▶ **WORK TO BE COMPLETED**:
An exact transcription of all the data is the expected reply.

▶ **SUPPLIED MATERIAL**:

◆ ◆ ◆

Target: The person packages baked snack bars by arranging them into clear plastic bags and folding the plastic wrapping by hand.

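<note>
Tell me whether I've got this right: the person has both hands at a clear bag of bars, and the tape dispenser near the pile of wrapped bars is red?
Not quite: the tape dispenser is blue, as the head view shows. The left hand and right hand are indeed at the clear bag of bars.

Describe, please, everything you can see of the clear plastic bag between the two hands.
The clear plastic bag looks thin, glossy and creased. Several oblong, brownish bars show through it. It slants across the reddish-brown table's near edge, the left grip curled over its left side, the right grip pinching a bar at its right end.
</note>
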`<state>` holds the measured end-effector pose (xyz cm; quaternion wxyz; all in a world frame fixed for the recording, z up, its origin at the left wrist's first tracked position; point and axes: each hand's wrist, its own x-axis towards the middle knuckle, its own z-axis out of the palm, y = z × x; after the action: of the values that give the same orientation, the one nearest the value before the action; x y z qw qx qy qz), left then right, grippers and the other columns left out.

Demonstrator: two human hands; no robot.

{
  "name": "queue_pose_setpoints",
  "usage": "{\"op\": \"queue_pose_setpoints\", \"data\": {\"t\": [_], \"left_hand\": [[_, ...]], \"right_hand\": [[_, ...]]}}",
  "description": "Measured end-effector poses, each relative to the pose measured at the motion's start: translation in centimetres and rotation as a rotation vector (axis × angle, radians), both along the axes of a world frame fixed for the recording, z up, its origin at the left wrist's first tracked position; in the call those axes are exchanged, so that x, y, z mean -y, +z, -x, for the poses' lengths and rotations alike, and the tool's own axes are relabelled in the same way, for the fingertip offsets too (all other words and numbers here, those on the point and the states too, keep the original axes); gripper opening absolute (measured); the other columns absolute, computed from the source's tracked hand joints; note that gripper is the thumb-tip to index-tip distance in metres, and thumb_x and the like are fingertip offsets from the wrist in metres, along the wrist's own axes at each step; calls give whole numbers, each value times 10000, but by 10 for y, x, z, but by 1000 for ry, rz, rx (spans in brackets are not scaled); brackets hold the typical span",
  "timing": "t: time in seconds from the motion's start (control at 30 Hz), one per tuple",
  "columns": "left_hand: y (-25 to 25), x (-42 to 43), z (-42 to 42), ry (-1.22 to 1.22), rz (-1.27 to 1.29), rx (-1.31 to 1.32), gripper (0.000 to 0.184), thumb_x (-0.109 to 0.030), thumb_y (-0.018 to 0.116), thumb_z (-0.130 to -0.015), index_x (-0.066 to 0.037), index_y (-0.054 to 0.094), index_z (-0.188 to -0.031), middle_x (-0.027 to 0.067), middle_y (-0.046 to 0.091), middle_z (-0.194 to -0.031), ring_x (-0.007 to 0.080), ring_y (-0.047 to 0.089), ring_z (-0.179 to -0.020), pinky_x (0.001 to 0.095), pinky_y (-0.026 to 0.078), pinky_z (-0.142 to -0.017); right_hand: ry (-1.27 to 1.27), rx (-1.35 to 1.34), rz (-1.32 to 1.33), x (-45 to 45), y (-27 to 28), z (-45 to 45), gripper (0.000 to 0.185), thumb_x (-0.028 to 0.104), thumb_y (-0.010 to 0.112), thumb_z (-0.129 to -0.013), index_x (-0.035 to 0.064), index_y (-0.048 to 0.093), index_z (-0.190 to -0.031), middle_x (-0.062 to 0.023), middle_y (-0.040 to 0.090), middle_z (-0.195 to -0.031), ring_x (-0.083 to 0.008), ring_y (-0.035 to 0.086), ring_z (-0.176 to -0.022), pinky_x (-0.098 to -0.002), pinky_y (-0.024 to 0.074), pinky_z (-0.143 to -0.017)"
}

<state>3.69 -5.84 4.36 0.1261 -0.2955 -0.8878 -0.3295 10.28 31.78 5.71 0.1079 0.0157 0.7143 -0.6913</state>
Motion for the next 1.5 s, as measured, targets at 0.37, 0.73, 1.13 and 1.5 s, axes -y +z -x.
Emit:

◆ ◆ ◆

▶ **ANSWER BELOW**:
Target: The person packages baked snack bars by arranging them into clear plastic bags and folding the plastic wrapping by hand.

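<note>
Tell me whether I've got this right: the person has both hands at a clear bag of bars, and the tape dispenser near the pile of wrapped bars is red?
Not quite: the tape dispenser is blue, as the head view shows. The left hand and right hand are indeed at the clear bag of bars.

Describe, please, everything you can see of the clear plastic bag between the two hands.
The clear plastic bag looks thin, glossy and creased. Several oblong, brownish bars show through it. It slants across the reddish-brown table's near edge, the left grip curled over its left side, the right grip pinching a bar at its right end.
</note>
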`<state>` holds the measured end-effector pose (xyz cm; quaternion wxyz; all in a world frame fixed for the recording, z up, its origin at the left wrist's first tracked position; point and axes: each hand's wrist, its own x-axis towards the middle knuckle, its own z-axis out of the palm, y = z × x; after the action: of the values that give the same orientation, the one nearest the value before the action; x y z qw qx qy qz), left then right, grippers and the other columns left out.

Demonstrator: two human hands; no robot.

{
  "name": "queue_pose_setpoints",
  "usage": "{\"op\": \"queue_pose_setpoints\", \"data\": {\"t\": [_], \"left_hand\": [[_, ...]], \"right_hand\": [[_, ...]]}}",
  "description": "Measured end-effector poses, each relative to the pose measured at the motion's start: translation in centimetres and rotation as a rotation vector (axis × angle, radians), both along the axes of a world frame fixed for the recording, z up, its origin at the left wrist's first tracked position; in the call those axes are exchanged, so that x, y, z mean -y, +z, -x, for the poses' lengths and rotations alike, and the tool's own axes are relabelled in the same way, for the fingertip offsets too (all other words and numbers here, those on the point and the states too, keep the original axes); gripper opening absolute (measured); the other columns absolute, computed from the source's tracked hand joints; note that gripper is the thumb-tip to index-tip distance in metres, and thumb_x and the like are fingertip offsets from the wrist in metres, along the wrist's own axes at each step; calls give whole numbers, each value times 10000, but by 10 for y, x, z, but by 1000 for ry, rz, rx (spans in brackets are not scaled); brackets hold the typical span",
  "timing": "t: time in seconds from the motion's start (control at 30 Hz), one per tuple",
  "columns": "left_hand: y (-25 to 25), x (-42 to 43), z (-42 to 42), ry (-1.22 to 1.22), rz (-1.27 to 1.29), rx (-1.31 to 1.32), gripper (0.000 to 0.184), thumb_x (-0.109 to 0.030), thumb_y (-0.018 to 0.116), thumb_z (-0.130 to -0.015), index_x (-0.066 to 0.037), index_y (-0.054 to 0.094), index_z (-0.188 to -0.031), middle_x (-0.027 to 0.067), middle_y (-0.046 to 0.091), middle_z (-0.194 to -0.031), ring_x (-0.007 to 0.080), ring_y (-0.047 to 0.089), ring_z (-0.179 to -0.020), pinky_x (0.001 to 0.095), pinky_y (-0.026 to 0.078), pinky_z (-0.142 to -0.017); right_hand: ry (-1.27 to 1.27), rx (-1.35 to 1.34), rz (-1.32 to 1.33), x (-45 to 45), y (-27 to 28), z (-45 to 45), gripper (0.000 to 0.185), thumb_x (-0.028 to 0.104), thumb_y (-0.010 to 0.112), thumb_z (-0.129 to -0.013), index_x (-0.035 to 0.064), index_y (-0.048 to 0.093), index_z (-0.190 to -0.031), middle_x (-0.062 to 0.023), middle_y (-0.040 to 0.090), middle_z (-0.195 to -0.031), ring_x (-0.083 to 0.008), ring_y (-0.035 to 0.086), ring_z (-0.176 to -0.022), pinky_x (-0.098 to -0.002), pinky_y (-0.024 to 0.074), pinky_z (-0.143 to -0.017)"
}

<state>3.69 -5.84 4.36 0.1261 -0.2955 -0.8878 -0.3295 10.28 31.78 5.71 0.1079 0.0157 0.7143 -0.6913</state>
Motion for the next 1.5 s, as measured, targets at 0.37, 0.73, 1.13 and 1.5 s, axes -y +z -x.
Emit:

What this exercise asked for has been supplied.